▶ _How to complete this task_: The material below must be restated exactly, line by line.

▶ _Dataset extract_:
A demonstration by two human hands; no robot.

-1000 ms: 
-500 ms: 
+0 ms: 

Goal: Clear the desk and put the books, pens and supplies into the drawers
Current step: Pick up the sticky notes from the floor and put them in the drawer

▶ _Task solution_:
A demonstration by two human hands; no robot.

-1000 ms: 
-500 ms: 
+0 ms: 

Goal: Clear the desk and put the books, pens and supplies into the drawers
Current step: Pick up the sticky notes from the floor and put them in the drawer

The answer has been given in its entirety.